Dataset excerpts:

Segment Open

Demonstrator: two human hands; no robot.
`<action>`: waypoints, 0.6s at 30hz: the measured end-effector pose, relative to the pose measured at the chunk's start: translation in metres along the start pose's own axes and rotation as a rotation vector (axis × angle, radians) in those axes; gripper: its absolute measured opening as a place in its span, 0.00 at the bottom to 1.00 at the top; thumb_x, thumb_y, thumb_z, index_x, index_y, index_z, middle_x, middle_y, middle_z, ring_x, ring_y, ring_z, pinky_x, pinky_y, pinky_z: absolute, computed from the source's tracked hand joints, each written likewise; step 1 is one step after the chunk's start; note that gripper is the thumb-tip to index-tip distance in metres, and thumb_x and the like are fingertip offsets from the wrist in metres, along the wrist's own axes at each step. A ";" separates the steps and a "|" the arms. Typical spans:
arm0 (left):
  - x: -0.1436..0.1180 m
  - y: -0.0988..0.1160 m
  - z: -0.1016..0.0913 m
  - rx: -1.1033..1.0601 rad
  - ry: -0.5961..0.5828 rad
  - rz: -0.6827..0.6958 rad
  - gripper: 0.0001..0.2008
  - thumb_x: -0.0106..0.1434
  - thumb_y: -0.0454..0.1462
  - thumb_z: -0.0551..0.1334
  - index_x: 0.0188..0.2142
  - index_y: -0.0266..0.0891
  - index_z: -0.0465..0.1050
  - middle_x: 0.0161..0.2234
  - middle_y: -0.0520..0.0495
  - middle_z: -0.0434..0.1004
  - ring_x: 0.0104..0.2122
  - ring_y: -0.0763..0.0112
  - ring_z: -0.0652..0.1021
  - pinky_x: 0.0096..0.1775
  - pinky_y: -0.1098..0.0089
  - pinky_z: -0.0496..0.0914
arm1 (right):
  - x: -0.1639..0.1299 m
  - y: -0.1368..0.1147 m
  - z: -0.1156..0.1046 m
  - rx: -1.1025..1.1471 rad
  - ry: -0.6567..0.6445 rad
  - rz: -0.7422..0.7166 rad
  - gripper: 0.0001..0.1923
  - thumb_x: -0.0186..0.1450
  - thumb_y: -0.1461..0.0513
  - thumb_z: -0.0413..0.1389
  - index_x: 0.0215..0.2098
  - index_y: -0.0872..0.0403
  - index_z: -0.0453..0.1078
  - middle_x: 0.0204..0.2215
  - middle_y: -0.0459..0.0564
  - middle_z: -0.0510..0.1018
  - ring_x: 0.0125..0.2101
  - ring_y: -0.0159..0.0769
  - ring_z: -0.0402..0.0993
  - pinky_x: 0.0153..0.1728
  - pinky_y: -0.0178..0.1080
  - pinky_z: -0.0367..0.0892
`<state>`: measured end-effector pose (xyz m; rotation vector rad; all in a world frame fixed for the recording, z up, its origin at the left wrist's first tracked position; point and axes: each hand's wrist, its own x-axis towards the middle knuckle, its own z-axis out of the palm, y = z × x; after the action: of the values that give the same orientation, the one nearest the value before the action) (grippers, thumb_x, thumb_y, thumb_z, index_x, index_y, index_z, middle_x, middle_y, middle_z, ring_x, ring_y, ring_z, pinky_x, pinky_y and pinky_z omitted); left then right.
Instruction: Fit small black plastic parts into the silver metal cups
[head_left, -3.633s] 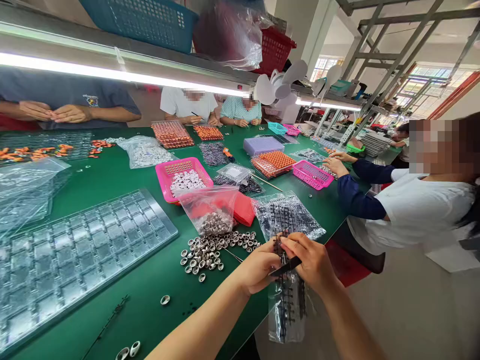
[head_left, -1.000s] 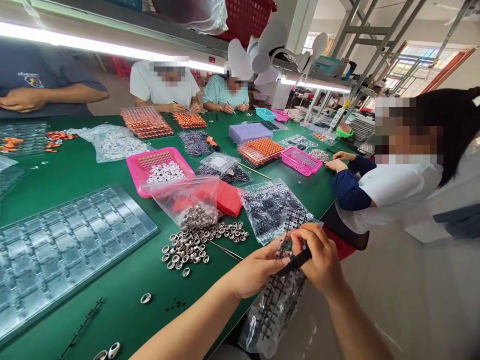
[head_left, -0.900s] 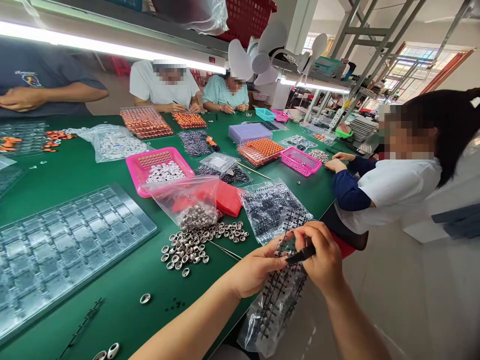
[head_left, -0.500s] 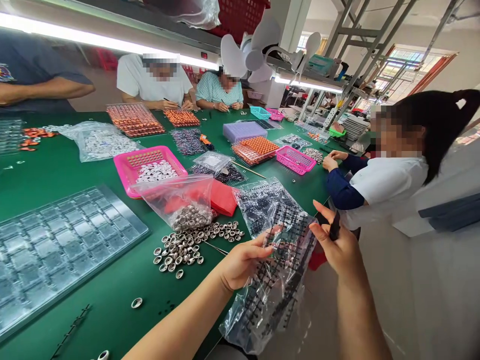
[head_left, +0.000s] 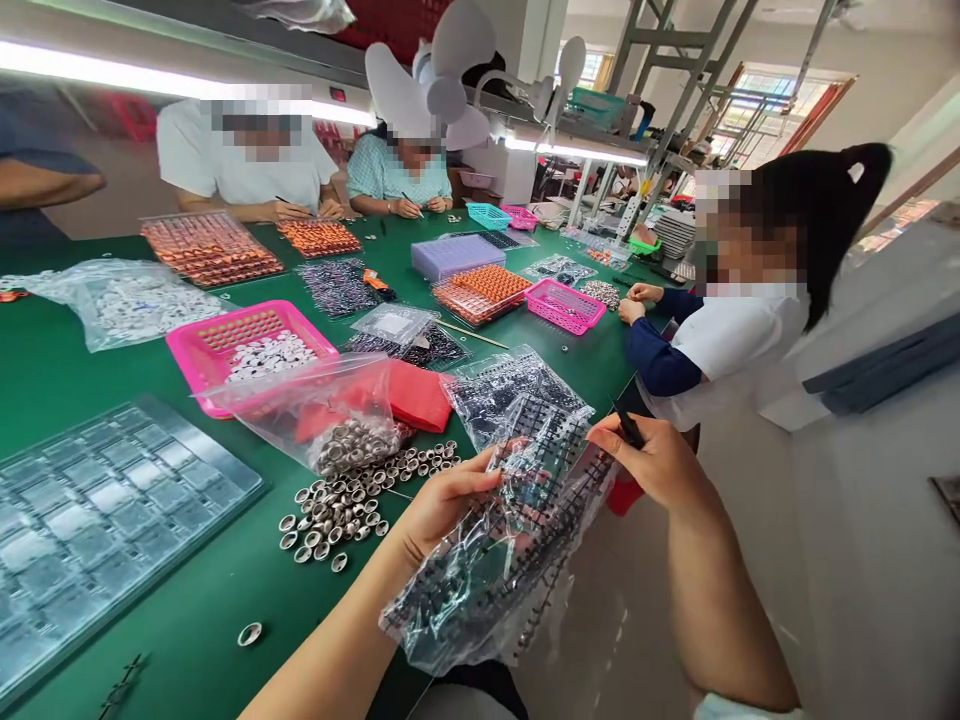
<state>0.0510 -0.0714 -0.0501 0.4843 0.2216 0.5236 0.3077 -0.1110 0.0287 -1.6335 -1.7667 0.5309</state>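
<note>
A clear plastic bag of black strips with short side stubs hangs tilted over the table's front edge. My left hand grips its left side, with some fingers behind the plastic. At the bag's upper right edge, the thumb and fingers of my right hand are closed. A slim, black, pointed piece pokes out from that hand; its kind is unclear. Just behind lies another clear bag of black parts. Loose silver ring-like parts are heaped left of my left hand.
On the green table are a clear compartment tray, a zip bag of silver parts, red cloth and a pink basket of white pieces. A co-worker sits at the right; others sit across.
My right hand's raised fingers have closed in at the bag's edge. The bag's lower end has swung left and up. The whole view has shifted, moving the table things leftward.
</note>
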 end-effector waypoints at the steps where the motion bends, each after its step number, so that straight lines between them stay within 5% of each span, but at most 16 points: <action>1: 0.000 0.001 -0.001 -0.004 -0.004 0.012 0.31 0.63 0.29 0.55 0.65 0.40 0.54 0.50 0.40 0.76 0.45 0.54 0.79 0.44 0.57 0.74 | 0.002 0.002 -0.003 0.009 -0.035 -0.004 0.18 0.66 0.49 0.55 0.35 0.53 0.77 0.31 0.47 0.80 0.33 0.40 0.76 0.33 0.36 0.68; 6: -0.006 0.010 -0.010 -0.032 -0.028 0.063 0.32 0.62 0.30 0.56 0.65 0.41 0.54 0.51 0.40 0.76 0.42 0.53 0.81 0.37 0.62 0.77 | 0.003 0.029 -0.017 0.245 -0.241 0.038 0.23 0.62 0.48 0.60 0.49 0.54 0.74 0.41 0.52 0.81 0.43 0.45 0.77 0.43 0.41 0.69; 10: -0.012 0.021 -0.019 -0.057 0.027 0.070 0.28 0.65 0.32 0.54 0.64 0.41 0.56 0.49 0.40 0.78 0.39 0.53 0.82 0.38 0.59 0.78 | -0.005 0.050 -0.007 0.496 -0.372 0.124 0.24 0.57 0.51 0.65 0.46 0.58 0.74 0.26 0.50 0.81 0.28 0.40 0.77 0.30 0.38 0.70; 15: -0.009 0.023 -0.015 -0.183 0.120 0.217 0.28 0.67 0.47 0.53 0.62 0.36 0.60 0.50 0.37 0.77 0.48 0.46 0.78 0.50 0.51 0.72 | -0.008 0.055 0.025 0.869 -0.146 0.273 0.15 0.54 0.58 0.69 0.35 0.58 0.75 0.17 0.45 0.74 0.13 0.24 0.61 0.14 0.29 0.51; 18: -0.007 0.015 -0.013 -0.278 0.223 0.405 0.26 0.67 0.47 0.52 0.61 0.39 0.62 0.48 0.42 0.79 0.48 0.52 0.79 0.50 0.58 0.73 | -0.004 0.047 0.044 1.112 0.002 0.288 0.14 0.52 0.60 0.70 0.32 0.58 0.74 0.15 0.42 0.69 0.11 0.19 0.50 0.13 0.28 0.40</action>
<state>0.0345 -0.0583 -0.0529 0.1962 0.2610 0.9917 0.3105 -0.1020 -0.0351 -1.0344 -0.8767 1.3338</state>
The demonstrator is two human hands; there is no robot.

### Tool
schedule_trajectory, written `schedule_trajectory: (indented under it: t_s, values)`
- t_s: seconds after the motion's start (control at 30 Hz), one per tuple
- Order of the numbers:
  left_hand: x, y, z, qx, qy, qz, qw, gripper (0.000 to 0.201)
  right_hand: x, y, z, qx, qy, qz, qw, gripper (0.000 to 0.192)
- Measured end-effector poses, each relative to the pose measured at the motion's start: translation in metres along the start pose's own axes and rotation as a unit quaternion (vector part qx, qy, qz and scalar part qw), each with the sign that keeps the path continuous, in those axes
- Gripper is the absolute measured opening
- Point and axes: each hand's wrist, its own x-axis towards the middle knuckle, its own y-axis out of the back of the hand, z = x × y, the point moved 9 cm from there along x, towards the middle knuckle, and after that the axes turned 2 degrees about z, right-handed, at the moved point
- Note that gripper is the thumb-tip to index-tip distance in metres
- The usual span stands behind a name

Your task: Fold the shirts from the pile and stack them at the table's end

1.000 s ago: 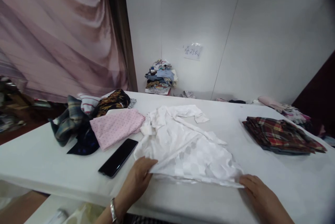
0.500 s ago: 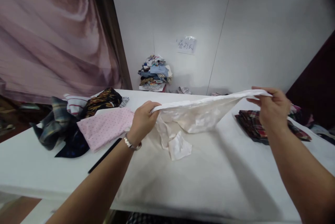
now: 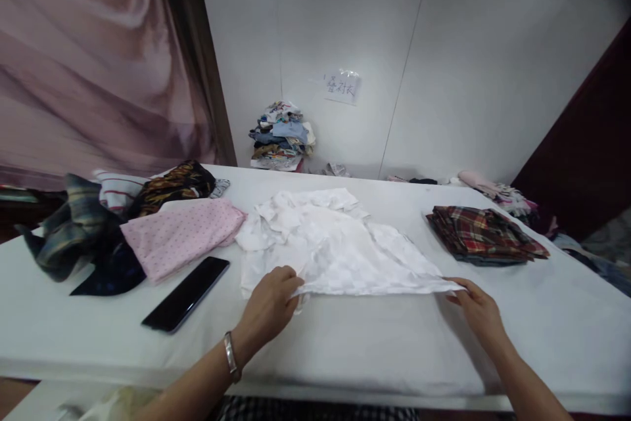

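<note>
1. Evidently, the soft white patterned garment (image 3: 340, 247) is midway through handling: it lies on the white cloth-covered table (image 3: 374, 345), roughly spread before the person.
2. The person's left hand (image 3: 273, 298) is clamped on its near edge, towards the left end.
3. The person's right hand (image 3: 476, 309) pinches that edge's right corner, drawing a fairly straight line between them.
4. Left to do, I judge: the far part is rumpled, and no compact shape is made yet.
5. To the right, a red-and-dark plaid garment (image 3: 486, 234) lies flat and folded, apparently finished.
6. To the left, a pink dotted cloth (image 3: 180, 234) lies beside a crumpled grey-green plaid garment (image 3: 81, 224), which looks untreated.
</note>
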Motion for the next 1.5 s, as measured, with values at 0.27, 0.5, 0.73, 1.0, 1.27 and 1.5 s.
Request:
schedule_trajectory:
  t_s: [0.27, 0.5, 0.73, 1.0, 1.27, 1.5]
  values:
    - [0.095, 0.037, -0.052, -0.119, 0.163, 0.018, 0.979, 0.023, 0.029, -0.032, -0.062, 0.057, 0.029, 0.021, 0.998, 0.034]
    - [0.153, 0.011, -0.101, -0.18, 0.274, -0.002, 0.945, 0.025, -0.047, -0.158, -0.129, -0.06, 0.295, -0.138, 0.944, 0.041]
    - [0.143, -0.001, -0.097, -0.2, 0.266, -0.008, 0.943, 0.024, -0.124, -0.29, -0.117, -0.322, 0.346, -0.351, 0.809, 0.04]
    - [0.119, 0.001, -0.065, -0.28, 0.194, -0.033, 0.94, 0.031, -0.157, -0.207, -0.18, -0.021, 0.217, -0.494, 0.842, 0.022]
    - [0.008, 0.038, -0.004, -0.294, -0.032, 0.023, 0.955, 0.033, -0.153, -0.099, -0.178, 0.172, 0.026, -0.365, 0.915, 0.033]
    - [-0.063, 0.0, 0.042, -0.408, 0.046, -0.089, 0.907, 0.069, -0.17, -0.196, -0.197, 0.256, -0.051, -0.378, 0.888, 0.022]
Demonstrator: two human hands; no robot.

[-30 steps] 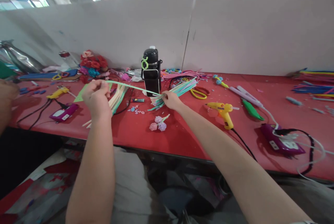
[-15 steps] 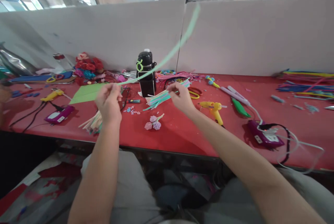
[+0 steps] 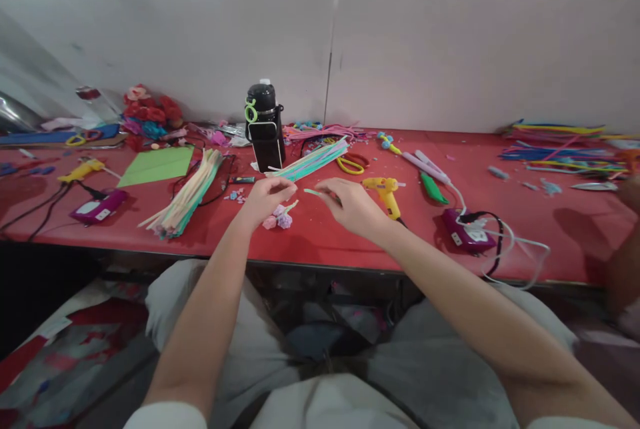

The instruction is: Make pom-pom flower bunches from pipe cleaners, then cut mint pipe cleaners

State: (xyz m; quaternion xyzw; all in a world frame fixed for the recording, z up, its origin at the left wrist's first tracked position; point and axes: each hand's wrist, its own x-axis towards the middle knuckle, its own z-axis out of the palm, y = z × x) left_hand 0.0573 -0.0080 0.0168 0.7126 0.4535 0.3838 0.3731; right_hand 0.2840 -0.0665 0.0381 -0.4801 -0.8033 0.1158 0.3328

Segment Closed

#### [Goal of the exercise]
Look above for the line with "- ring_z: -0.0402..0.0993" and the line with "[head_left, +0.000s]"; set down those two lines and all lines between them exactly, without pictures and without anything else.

#### [Answer section]
  - ring_z: -0.0402..0.0993
  - pinky_x: 0.0153..0.1728
  - pinky_y: -0.0178..0.1080
  - pinky_z: -0.0367..0.0892
`<state>`: measured end-effector pose (xyz m; rotation vector rad; all in a world frame fixed for the recording, z up, its origin at the left wrist's first tracked position; point and axes: each hand's wrist, its own x-axis towards the middle knuckle, its own z-axis out of the palm, y = z × x; after the action: of the values that give the same orientation, the one nearest the value before the action) (grippers, thumb_x, thumb_y, thumb_z, index_x, index_y, index_z, middle_x, middle_y, middle_z, ring_x, ring_y, ring_z, pinky_x, pinky_y and pinky_z omitted); left then right.
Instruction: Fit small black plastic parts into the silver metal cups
[head_left, -3.633s] 
[head_left, -1.000s] 
[head_left, -0.900s] 
[head_left, -0.500s] 
[head_left, +0.000s] 

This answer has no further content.